TARİH-İ ŞİMŞİR
-BİR ABARTI TARİHİ GİRİŞİMİ-
Prof.
Dr. Cağfer KARADAŞ
Efendim! Güneşli bir sabah vakti, kahvaltı sonrası, yemyeşil bahçede çardak altında, mahallenin kafadarları buluşmuşuz. Çay demli sohbet koyu. Söz döndü dolaştı tarihe geldi. Bir baktık ki, bizim tarih meraklısı dertli mi dertli. “Vallahi bu tarih başımıza iş açacak” dedi durdu. “Yahu, onunla sen uğraşıyorsun, bizim başımıza niye iş açsın” dediğimizde, “Dalga geçmeyin, bu sefer iş çok ciddi” dedi. “Aziz kardeşim, tarih ne yapar? Geçmiş gitmiş, ya külü kalmış ya tozu, en fazla fosili… Aslında tarih tecrübedir. Ama kimse o tarafına bakmıyor.” dediysek de teselli edemedik. Belli ki dertliydi. Dert içine oturmuştu. Sonunda anlatmaya başladı.
*
“Bizim oğlana
bir haller oldu bu günlerde. Sağı solu her yanı tarih kitabı doldu. Hele o,
yumruğunu masalara vurarak konuşan biri var ya, ben dinlemeye korkuyorum,
yumrukları beynimde zonkluyor. Onun kitapları başucunda. Ne ettiysem, ikna
edemedim. “Tarih yazacağım” deyip tutturdu. “Oğlum yaşın ne başın ne? Sen nasıl
tarih yazacaksın? Hele zamanı gelsin, biraz bilgin artsın, yazarsın inşallah!”
dediysem de dinlemedi. Anlayacağınız bizimki kafaya koymuş “İlle de tarih
yazacağım” der başka bir şey demez.
“Hele anlat
bakalım, nasıl yazacaksın?” diye sordum. Bir kere sormuş bulundum. Keşke
sormasaydım. Bir anlatmaya başladı. Aman Allah’ım! Bu nasıl bir işkence, ne
zaman bitecek? Meğer bizimki, masaları yumruklayan tarih kıssacısını örnek
almamış mı?! Eyvahlar olsun! Yahu benim nasıl dikkatimden kaçmış? Sözler,
gözler, kaş oynatmalar, bıyık altından hafif sırıtmalar hepsi aynı. Azıcık da
kafayı kazıtsa, iş tamam. Hele bir de konuşurken masayı yumrukluyor ki, evden
kaç. Aman ya Rabbi! “Allah kimseyi evladıysa imtihan etmesin” diye dua ederler
ya.
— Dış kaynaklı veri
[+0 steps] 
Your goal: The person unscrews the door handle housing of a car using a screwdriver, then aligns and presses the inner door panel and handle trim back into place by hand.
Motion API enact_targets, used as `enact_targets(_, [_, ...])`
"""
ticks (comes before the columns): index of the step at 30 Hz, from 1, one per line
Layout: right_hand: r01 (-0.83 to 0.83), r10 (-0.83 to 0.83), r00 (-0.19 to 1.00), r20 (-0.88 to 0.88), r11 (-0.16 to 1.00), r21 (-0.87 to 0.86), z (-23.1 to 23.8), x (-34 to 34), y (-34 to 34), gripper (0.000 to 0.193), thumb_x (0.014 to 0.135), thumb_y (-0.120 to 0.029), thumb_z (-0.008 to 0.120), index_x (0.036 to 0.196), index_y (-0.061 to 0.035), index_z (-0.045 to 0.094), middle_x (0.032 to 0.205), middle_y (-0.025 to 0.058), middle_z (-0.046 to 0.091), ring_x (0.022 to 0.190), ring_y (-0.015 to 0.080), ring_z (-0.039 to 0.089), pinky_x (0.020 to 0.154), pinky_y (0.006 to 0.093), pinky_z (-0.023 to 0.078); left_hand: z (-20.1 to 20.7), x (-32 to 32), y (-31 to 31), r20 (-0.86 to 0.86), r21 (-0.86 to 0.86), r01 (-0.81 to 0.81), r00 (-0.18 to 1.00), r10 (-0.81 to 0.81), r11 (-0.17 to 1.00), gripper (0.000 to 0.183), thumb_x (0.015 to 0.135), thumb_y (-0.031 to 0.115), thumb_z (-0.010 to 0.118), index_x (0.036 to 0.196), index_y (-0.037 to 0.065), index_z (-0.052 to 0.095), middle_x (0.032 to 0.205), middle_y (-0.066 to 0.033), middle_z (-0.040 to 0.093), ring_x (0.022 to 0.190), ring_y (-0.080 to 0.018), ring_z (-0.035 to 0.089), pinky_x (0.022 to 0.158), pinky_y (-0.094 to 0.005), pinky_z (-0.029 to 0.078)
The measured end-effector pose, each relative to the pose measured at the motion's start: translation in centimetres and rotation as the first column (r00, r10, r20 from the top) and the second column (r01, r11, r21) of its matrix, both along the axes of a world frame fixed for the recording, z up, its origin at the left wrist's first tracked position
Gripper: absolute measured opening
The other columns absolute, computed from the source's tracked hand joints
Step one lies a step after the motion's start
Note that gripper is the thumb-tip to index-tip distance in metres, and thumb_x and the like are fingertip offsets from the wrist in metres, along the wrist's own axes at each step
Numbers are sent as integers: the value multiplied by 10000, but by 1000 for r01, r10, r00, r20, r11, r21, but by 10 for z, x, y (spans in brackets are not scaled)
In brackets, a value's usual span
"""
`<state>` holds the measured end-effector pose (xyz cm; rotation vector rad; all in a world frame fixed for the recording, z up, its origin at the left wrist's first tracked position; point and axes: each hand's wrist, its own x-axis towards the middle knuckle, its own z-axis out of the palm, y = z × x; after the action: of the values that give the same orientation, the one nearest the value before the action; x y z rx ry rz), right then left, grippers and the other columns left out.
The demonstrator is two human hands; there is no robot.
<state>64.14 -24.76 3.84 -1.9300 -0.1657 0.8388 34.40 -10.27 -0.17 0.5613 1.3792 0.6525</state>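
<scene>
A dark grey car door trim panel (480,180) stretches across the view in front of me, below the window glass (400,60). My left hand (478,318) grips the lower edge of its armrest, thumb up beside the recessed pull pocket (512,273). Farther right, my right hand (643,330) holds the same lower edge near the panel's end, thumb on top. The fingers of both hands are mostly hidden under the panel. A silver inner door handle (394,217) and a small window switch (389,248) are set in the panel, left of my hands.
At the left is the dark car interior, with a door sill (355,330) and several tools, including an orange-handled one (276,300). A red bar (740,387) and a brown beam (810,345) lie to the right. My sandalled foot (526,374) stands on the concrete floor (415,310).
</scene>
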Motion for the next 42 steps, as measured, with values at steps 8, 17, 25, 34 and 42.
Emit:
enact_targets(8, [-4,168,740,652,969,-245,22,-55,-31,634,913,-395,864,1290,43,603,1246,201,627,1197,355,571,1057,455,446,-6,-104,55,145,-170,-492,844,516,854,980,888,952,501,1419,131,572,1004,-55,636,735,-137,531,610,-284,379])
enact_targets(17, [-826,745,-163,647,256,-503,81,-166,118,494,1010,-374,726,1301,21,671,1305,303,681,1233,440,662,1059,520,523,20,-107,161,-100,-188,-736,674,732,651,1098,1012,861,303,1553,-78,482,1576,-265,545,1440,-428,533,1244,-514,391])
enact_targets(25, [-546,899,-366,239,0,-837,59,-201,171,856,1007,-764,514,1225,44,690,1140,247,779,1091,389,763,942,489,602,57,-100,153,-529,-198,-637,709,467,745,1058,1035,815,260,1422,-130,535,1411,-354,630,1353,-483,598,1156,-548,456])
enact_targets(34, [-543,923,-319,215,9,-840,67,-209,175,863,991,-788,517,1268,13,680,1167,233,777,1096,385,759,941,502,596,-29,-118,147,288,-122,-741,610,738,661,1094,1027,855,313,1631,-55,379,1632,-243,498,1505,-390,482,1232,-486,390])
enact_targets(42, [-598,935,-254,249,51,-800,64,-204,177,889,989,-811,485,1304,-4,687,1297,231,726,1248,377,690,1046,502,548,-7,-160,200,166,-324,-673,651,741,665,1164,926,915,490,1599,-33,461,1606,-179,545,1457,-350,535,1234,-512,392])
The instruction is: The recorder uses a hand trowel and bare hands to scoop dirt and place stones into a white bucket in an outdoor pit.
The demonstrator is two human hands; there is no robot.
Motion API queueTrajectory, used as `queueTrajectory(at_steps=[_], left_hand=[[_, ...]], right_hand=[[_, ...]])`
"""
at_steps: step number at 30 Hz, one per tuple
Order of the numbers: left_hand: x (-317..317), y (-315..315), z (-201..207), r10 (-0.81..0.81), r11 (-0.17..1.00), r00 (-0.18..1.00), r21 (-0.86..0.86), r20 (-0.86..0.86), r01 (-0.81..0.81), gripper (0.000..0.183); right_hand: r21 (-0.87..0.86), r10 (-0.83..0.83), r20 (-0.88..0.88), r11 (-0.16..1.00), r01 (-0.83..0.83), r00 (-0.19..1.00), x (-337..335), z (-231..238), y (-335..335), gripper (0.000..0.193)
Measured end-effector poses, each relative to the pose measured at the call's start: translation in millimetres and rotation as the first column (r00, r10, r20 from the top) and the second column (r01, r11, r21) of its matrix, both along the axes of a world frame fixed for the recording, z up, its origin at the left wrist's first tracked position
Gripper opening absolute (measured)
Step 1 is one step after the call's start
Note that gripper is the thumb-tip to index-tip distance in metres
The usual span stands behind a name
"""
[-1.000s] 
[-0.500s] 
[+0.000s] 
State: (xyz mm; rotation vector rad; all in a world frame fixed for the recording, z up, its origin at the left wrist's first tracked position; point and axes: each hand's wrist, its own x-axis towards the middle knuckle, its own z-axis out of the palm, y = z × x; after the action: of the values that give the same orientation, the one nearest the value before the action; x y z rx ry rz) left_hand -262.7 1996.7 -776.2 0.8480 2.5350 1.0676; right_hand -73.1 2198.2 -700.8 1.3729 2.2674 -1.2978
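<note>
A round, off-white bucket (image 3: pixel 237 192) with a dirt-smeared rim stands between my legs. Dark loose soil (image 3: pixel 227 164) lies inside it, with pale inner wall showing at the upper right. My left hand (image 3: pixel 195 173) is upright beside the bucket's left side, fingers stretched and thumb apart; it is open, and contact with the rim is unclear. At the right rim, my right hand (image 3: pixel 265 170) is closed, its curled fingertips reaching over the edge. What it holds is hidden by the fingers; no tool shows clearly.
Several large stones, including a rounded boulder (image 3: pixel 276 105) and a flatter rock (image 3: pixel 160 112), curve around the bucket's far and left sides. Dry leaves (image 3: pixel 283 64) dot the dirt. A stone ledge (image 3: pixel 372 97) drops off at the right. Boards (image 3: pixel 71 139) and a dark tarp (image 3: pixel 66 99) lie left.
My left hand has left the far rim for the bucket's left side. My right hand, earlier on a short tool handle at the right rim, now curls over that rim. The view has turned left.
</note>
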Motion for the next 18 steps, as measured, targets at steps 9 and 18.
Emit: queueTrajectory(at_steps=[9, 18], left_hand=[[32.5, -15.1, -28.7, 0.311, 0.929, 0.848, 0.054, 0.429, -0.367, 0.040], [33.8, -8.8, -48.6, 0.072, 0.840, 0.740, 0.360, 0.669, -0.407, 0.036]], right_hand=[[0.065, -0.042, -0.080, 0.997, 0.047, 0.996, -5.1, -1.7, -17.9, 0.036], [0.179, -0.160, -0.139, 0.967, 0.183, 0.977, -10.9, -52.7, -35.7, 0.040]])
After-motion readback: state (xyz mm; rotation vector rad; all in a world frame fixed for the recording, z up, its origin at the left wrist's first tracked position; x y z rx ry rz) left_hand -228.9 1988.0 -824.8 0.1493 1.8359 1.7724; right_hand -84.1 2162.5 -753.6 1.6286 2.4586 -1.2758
Meğer benim imtihanım başlamış, haberim yokmuş.
Başladık
karşılıklı konuşmaya.
-Bu işin raconu
uyduracaksın.
-Nasıl yani?
Herhalde anlatıyı, tarihi gerçeklere uyduracaksın?
-Yaaa çok
safsın babacığım! Öyle olursa kimse kanmaz. İnsanlar kanacakları uyduruk
şeylerin peşinde. Allayacaksın, pullayacaksın, biraz efsane katacaksın, asılsız
keramet edebiyatı yapacaksın. Bak gör nasıl reytingin artmış, insanlar çevrende
pervane olmuş, takipçilerin katlanmış...
-Evladım tarih
uydurulur mu?
-Babacığım,
uydurma zaten tarihte olur. Bugünü nasıl uyduracaksın? İnsanların gördüğünü,
duyduğunu, yaşadığını… Bugünü uydurman için üzerinden en azından bir gün
geçmesi lazım. Uydurmanın da kendine göre bir yolu ve yöntemi var. Azıcık
gerçek bulaşığı olacak. Hepten de, ipten kazıktan kopuk olmayacak.
-Nasıl olacak
öyle?
Ben de böyle
saf saf soruyorum. Bizim oğlan olmuş da dolmuş. Evlere uzak diyeceğim ama evin
içinde. Başladı anlatmaya.
-Bak gör işte! Adam
kırk yıllık bir organizasyonu nasıl da tersinden yazdı. Herkesi maymuna çevirdi.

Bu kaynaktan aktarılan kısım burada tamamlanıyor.